Every line below needs to be reproduced exactly.
⟨
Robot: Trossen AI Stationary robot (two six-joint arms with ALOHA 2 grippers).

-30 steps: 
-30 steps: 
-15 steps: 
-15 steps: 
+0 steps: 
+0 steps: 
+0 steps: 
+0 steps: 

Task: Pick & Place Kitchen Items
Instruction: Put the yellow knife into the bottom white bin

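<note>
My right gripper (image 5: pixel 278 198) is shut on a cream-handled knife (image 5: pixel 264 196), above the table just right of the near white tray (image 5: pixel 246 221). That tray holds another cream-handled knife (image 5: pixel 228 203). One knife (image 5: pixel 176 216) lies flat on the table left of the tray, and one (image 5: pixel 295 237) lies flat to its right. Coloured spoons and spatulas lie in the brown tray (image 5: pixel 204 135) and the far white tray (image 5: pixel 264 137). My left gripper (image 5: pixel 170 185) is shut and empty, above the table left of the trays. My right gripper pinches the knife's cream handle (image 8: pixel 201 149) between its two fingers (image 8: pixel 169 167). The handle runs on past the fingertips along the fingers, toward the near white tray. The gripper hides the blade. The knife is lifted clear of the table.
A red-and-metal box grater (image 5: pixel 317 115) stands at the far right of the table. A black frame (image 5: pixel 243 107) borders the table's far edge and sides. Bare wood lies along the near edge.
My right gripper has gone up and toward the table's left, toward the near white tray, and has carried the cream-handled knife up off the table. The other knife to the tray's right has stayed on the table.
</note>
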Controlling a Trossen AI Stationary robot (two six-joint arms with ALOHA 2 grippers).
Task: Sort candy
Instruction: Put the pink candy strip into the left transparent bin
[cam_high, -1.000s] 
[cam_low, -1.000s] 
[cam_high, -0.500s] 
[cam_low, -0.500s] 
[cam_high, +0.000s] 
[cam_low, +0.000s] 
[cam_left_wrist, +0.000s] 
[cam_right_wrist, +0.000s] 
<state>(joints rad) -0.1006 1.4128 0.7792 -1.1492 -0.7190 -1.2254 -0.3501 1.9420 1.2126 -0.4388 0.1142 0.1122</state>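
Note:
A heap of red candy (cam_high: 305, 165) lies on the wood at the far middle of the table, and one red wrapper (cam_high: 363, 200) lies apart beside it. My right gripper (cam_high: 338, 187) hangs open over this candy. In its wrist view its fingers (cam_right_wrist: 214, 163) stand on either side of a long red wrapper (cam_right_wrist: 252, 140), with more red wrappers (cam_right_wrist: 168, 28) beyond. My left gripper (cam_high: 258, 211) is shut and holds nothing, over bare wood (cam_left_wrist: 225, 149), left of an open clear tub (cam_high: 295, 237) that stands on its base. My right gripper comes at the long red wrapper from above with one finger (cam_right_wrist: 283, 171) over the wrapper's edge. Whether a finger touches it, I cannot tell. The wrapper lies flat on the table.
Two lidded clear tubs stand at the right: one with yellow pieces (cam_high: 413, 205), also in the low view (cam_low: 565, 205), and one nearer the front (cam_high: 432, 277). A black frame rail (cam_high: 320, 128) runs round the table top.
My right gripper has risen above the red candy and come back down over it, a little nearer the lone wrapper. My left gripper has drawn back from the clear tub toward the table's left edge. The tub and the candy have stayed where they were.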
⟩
**OUTPUT OF THE TASK:**
Robot: Trossen AI Stationary robot (two six-joint arms with ALOHA 2 grippers).

-30 steps: 
-30 steps: 
-15 steps: 
-15 steps: 
+0 steps: 
+0 steps: 
+0 steps: 
+0 steps: 

Task: Pick & Place Kitchen Items
Instruction: Put the yellow knife into the bottom white bin

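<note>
My right gripper (image 5: pixel 278 198) is shut on a cream-handled knife (image 5: pixel 264 196), above the table just right of the near white tray (image 5: pixel 246 221). That tray holds another cream-handled knife (image 5: pixel 228 203). One knife (image 5: pixel 176 216) lies flat on the table left of the tray, and one (image 5: pixel 295 237) lies flat to its right. Coloured spoons and spatulas lie in the brown tray (image 5: pixel 204 135) and the far white tray (image 5: pixel 264 137). My left gripper (image 5: pixel 170 185) is shut and empty, above the table left of the trays. My right gripper pinches the knife's cream handle (image 8: pixel 201 149) between its two fingers (image 8: pixel 169 167). The handle runs on past the fingertips along the fingers, toward the near white tray. The gripper hides the blade. The knife is lifted clear of the table.
A red-and-metal box grater (image 5: pixel 317 115) stands at the far right of the table. A black frame (image 5: pixel 243 107) borders the table's far edge and sides. Bare wood lies along the near edge.
My right gripper has gone up and toward the table's left, toward the near white tray, and has carried the cream-handled knife up off the table. The other knife to the tray's right has stayed on the table.
</note>
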Controlling a Trossen AI Stationary robot (two six-joint arms with ALOHA 2 grippers).
Task: Sort candy
Instruction: Put the pink candy strip into the left transparent bin
[cam_high, -1.000s] 
[cam_low, -1.000s] 
[cam_high, -0.500s] 
[cam_low, -0.500s] 
[cam_high, +0.000s] 
[cam_low, +0.000s] 
[cam_left_wrist, +0.000s] 
[cam_right_wrist, +0.000s] 
<state>(joints rad) -0.1006 1.4128 0.7792 -1.1492 -0.7190 -1.2254 -0.3501 1.9420 1.2126 -0.4388 0.1142 0.1122</state>
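Note:
A heap of red candy (cam_high: 305, 165) lies on the wood at the far middle of the table, and one red wrapper (cam_high: 363, 200) lies apart beside it. My right gripper (cam_high: 338, 187) hangs open over this candy. In its wrist view its fingers (cam_right_wrist: 214, 163) stand on either side of a long red wrapper (cam_right_wrist: 252, 140), with more red wrappers (cam_right_wrist: 168, 28) beyond. My left gripper (cam_high: 258, 211) is shut and holds nothing, over bare wood (cam_left_wrist: 225, 149), left of an open clear tub (cam_high: 295, 237) that stands on its base. My right gripper comes at the long red wrapper from above with one finger (cam_right_wrist: 283, 171) over the wrapper's edge. Whether a finger touches it, I cannot tell. The wrapper lies flat on the table.
Two lidded clear tubs stand at the right: one with yellow pieces (cam_high: 413, 205), also in the low view (cam_low: 565, 205), and one nearer the front (cam_high: 432, 277). A black frame rail (cam_high: 320, 128) runs round the table top.
My right gripper has risen above the red candy and come back down over it, a little nearer the lone wrapper. My left gripper has drawn back from the clear tub toward the table's left edge. The tub and the candy have stayed where they were.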

This exercise requires no further response.